Of course, this is a case-by-case basis, and some people may be appropriate to decrease immunosuppression at certain points. I'm trying to quickly taper pregnant zone and use it as infrequently as possible. But that's why I find telemedicine so helpful in these times. I find it's best to talk face-to-face with my patient about these issues.
I know they have a lot of anxiety and need support not only for medical advice, but sometimes just to listen a little bit. So, given that I've got decreased endoscopy time, I've got more time to do these visits and hopefully help allay concerns and make sure that my patients are on the right medicines.

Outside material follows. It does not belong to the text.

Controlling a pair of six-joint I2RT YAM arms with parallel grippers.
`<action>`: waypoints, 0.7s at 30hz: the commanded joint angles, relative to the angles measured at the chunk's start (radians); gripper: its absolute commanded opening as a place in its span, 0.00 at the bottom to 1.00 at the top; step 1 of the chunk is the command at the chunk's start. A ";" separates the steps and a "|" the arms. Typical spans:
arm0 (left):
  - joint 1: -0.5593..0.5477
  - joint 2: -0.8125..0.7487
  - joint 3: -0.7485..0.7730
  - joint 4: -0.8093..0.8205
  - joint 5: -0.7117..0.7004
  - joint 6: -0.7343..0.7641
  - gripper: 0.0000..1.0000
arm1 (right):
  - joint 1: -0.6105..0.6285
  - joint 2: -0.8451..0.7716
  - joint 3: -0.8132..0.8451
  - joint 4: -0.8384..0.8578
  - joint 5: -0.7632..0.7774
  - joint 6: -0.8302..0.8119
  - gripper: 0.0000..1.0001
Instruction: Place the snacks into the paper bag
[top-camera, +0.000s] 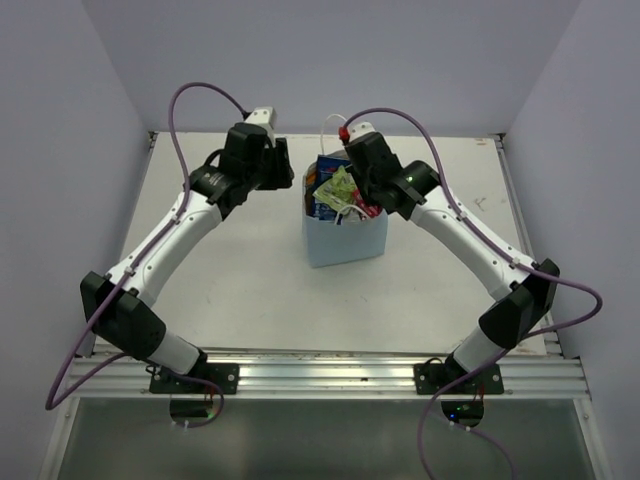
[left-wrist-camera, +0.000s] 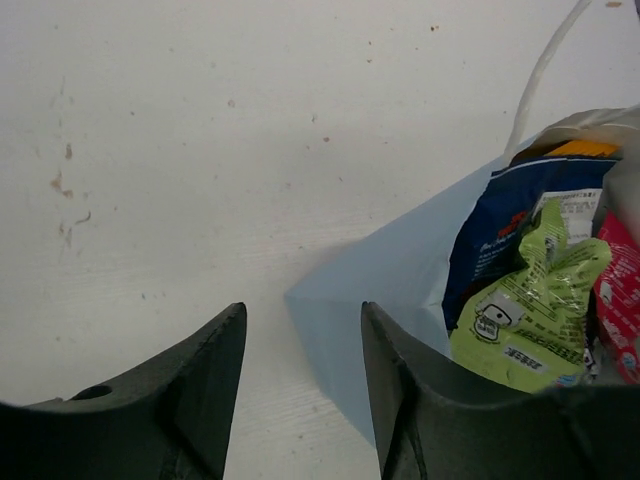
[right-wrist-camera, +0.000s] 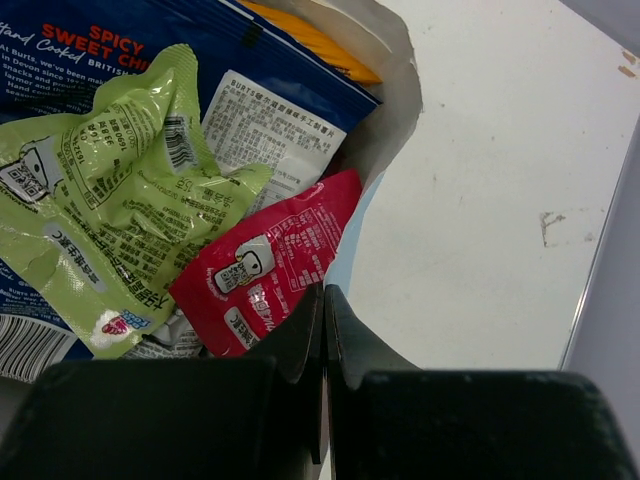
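One paper bag stands upright on the table, and every snack in view sits inside it; none lies on the table around the bag. Four packets can be counted in its mouth: one dark blue packet at the back, one orange packet showing only as an edge behind it, one light green sachet lying over the blue one, and one red sachet beside the green one, against the bag's right wall. Something pale under the green sachet cannot be made out. The left gripper sits just beside the bag's left wall, fingers spread and empty. The right gripper hangs over the bag's right rim, fingers pressed together, with nothing visible between them.
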 joint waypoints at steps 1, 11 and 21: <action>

The last thing I'll say is, I've learned that some people will have strengths in this area, getting things set up, so I encourage you if you're one of those people to consider leading the charge for your group. Having partners to work with and troubleshoot while I'm going through this was really important.
I really hope when this is over that insurance companies and regulatory agencies will keep this more this option of telemedicine more open for our patients, as I think it's a really important tool that will have going forward.
I just want to thank you for listening, and I hope everyone stays safe and healthy.